1st Emir of the Urus-Martan Jamaat
- In office 1994–2001
- Preceded by: Position established
- Succeeded by: Aslan Dukuzov

Personal details
- Born: 3 February 1970 Urus-Martan, Checheno-Ingush ASSR, Soviet Union
- Died: 9 February 2001 (aged 31) Starye Atagi, Chechen Republic of Ichkeria
- Awards: Honor of the Nation
- Website: ahmadov.org
- Nickname: Khamza

Military service
- Allegiance: Confederation of Mountain Peoples of the Caucasus Chechen Republic of Ichkeria
- Years of service: 1992–2001
- Rank: Brigadier General
- Commands: Southwestern Front Islamic brigade [ru] Urus-Martan Jamaat
- Battles/wars: War in Abkhazia Battle of Gagra; ; First Chechen War Battle of Grozny; Attack on Buinaksk [ru]; ; War of Dagestan Capture of Novolaksky [ru]; ; Second Chechen War Battle of Duba-Yurt [ru]; Battle for Argun; Battle of Shatoy [ru]; ;

= Ramzan Akhmadov =

Chechen army general (1970–2001)

Ramzan Adlanovich Akhmadov (Ӏадлани-воӀ Рамзан; Рамзан Адланович Ахмадов; 3 February 1970 – 9 February 2001) was a Chechen Salafi leader and a brigadier general in the Chechen Armed Forces who commanded the Southwestern Front during the Second Chechen War. He was also the founder of the Islamist organisations Islamic brigade and Urus-Martan Jamaat, which sought to establish Sharia law throughout Chechnya. Ramzan was of the Ghendargnoy teip and Appaz-Nek'e (Branch of a teip).

== Biography ==
Ramzan Akhmadov was born on 3 February 1970 in Urus-Martan, in south-western Chechnya. He was the seventh of nine Akhmadov brothers from the Ghendargnoy teip.

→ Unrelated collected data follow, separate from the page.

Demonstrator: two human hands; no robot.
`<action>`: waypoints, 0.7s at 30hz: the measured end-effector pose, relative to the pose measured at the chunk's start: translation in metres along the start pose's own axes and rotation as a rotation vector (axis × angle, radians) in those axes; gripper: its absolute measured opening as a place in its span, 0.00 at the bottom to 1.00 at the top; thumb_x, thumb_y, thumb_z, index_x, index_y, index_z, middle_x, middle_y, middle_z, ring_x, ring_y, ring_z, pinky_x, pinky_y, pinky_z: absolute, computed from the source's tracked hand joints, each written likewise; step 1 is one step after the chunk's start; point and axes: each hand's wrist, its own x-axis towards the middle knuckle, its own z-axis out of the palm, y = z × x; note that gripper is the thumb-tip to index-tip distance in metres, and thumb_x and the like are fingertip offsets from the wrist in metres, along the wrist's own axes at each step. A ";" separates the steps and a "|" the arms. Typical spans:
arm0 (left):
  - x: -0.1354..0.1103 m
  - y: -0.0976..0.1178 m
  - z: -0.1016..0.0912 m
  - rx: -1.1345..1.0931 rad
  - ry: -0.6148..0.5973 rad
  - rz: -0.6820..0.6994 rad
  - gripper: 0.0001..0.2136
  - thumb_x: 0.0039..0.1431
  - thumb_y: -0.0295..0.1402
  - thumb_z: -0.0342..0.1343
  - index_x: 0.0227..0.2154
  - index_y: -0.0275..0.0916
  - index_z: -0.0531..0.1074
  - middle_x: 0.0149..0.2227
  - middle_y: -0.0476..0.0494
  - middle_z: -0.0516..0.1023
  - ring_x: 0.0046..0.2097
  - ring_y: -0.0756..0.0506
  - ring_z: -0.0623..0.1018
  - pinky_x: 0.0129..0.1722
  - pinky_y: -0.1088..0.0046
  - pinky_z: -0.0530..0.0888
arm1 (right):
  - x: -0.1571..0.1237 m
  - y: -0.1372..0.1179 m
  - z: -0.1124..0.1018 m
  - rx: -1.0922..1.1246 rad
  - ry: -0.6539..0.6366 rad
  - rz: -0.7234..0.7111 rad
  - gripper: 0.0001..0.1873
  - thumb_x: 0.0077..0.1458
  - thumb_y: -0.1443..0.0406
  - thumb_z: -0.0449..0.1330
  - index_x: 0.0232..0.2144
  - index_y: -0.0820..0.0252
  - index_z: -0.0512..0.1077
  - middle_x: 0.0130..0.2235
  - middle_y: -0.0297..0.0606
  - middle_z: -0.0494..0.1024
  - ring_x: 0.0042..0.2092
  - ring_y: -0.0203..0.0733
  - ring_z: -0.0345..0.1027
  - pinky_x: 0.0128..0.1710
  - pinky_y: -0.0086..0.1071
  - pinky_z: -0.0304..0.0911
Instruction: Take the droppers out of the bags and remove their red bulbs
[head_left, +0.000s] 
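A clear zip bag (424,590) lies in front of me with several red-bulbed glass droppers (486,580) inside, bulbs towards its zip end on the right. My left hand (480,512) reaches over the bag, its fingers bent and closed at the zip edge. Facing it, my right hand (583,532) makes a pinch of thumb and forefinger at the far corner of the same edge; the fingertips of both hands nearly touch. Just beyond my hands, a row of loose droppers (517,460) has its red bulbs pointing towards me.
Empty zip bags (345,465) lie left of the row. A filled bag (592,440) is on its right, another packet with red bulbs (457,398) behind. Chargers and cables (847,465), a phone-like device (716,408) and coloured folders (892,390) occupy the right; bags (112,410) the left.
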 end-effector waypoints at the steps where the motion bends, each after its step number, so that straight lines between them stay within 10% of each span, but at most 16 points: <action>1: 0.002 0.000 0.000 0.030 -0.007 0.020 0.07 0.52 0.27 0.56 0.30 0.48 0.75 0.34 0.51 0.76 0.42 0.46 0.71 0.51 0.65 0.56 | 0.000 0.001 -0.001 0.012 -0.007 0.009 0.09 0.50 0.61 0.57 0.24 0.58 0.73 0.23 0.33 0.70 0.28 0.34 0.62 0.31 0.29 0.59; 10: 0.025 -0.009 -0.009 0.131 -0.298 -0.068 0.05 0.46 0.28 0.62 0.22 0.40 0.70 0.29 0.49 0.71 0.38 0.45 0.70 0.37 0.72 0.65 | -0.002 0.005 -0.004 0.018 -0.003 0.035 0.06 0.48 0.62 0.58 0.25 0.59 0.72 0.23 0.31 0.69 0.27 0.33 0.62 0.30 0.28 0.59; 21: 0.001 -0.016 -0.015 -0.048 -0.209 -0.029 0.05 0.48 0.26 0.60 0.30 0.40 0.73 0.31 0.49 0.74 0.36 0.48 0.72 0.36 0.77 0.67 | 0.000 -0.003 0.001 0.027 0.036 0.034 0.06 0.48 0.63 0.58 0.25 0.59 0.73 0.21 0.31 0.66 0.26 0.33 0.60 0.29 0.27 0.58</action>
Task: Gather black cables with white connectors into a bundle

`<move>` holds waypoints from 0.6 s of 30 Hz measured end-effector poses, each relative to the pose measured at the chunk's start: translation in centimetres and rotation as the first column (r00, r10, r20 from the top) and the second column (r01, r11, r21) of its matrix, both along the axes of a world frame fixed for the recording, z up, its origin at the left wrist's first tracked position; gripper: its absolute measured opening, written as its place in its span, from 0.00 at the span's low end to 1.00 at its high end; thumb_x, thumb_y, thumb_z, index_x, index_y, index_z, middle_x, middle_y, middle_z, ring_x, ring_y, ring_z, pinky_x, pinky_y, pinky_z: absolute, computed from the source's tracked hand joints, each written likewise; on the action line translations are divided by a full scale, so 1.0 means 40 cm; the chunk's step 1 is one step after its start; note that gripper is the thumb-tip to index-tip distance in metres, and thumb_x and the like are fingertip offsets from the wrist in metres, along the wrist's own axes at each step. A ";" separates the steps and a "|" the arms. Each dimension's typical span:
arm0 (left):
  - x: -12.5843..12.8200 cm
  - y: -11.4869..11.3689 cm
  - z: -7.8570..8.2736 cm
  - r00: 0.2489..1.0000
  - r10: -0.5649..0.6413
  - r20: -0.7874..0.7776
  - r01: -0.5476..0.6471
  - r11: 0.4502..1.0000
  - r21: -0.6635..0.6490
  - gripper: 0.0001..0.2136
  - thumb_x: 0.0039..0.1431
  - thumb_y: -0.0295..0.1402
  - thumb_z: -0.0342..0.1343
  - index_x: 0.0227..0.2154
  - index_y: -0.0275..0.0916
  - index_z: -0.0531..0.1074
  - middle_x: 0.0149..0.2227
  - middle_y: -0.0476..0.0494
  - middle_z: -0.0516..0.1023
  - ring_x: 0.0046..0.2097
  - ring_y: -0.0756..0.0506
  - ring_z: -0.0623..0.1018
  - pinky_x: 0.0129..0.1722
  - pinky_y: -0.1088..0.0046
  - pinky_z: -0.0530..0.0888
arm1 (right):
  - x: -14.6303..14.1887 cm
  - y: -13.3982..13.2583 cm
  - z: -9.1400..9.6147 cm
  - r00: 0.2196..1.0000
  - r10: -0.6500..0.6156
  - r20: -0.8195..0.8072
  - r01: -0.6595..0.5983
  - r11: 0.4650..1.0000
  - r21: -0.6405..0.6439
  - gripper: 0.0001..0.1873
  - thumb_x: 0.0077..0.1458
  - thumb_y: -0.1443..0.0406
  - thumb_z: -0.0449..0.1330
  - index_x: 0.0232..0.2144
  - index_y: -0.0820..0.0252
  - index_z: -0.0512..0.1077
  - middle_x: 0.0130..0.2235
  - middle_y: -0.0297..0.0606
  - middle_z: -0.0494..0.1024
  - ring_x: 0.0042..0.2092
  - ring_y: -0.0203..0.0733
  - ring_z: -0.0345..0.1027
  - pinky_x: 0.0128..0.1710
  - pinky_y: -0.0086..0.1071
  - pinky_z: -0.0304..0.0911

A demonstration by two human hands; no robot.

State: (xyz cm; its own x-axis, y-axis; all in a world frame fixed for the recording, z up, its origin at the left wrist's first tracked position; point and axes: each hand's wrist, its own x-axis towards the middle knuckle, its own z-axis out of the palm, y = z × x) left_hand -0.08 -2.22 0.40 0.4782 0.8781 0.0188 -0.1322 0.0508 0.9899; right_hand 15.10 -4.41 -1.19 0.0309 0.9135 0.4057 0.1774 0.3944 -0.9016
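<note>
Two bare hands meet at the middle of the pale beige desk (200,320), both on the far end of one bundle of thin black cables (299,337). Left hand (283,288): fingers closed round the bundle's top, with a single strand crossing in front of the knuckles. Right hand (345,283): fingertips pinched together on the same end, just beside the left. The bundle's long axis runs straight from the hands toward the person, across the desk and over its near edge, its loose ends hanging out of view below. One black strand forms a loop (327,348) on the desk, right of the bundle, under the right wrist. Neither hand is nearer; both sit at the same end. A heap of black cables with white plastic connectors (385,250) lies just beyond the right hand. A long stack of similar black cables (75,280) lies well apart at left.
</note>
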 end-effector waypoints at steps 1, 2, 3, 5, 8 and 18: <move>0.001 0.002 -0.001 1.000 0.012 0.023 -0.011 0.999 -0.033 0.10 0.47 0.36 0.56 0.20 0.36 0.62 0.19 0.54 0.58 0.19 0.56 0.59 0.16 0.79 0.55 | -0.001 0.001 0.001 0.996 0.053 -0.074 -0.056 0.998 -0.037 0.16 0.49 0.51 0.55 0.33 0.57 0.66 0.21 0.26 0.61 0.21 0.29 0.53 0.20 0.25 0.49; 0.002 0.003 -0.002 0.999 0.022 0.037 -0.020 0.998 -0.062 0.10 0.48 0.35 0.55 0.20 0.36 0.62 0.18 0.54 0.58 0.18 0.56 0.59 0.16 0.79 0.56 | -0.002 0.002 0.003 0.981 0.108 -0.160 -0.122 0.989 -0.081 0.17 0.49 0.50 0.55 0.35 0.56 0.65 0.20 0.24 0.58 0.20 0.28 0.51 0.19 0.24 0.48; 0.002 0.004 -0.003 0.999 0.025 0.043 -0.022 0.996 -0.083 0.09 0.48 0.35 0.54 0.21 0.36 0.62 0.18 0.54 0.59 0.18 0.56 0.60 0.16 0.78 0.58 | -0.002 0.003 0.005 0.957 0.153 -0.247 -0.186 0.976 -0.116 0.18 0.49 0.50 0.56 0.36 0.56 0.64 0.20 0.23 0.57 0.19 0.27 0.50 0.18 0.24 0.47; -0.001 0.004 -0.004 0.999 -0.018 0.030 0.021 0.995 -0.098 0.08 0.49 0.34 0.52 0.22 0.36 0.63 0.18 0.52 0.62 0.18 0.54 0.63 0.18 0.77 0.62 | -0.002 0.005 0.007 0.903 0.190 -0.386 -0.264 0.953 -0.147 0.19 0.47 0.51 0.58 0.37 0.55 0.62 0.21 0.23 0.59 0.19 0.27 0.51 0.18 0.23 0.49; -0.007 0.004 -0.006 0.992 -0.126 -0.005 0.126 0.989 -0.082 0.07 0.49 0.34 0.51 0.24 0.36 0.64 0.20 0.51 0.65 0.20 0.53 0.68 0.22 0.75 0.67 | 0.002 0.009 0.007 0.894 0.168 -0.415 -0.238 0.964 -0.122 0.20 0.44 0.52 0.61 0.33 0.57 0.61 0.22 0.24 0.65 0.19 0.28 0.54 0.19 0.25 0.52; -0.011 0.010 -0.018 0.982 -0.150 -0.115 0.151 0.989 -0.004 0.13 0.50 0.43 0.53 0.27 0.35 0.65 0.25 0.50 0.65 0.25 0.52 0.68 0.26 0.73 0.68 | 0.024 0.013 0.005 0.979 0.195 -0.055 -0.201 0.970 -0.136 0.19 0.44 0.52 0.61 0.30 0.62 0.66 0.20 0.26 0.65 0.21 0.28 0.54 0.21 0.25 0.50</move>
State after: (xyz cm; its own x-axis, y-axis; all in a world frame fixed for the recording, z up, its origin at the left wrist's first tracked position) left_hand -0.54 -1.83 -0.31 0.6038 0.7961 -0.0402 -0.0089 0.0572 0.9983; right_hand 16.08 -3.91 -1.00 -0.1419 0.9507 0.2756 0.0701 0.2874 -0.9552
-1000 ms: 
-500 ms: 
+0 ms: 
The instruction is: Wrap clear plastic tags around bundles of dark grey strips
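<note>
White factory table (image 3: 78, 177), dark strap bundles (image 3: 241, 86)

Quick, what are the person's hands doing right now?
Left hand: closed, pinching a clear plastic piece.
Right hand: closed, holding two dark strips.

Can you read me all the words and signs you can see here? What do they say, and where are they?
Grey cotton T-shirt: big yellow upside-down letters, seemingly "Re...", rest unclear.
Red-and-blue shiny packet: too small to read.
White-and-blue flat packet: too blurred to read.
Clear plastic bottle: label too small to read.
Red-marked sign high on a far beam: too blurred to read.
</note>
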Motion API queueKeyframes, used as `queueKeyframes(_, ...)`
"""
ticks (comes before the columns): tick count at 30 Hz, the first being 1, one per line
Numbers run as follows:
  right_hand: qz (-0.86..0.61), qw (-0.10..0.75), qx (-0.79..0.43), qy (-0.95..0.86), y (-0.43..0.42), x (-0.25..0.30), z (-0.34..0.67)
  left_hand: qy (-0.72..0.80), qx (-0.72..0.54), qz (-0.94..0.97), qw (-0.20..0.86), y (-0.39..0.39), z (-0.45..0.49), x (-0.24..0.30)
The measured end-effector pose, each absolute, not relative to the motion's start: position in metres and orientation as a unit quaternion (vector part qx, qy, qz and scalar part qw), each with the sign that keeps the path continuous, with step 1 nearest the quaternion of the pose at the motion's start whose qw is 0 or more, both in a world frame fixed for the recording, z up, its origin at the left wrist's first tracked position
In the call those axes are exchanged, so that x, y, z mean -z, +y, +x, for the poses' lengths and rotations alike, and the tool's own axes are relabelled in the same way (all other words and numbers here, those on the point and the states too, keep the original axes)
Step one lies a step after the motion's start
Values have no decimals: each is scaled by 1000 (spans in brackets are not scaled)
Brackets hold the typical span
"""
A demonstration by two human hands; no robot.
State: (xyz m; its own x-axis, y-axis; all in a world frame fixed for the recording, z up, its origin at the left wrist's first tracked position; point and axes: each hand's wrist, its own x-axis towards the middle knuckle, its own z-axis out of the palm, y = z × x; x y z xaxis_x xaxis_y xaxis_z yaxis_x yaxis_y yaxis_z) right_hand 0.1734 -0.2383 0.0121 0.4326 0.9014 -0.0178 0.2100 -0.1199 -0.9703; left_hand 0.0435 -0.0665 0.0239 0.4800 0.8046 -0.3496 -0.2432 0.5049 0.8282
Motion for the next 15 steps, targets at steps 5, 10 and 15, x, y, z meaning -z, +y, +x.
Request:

In the Georgian-Abkhazian war of 1992-1993 Akhmadov fought against Georgia as a volunteer under the command of Shamil Basayev. After returning to Chechnya, he formed the Urus-Martanovsky Jamaat, an Islamist organisation, which took over the Urus-Martanovsky District a few years later, ousting the mayor of Urus-Martan and the district qadi.

At the beginning of the First Chechen war, Ramzan took part in the fighting in Grozny, the capital of the Chechen Republic of Ichkeria. Despite his young age, he had the qualities of a leader and knowledge of military affairs. It is said that he did not take into his unit those who consumed alcohol and tobacco products forbidden by Islam.

Ramzan Akhmadov was a participant in many battles. Before every military operation, he conducted a thorough reconnaissance to keep his fighters safe. He always went into battle ahead of everyone else and was wounded many times. It is reported that after Ramzan organised an attack on a Russian army checkpoint and completely destroyed it, President Dzhokhar Dudayev invited him and presented him with his pistol and awards.

At the beginning of the Second Chechen war, Ramzan Akhmadov was appointed by Aslan Maskhadov as commander of the South-Western Front and was awarded the rank of brigadier general. He participated in major battles in Argun and Shatoy before being killed by Russian special forces in February 2001.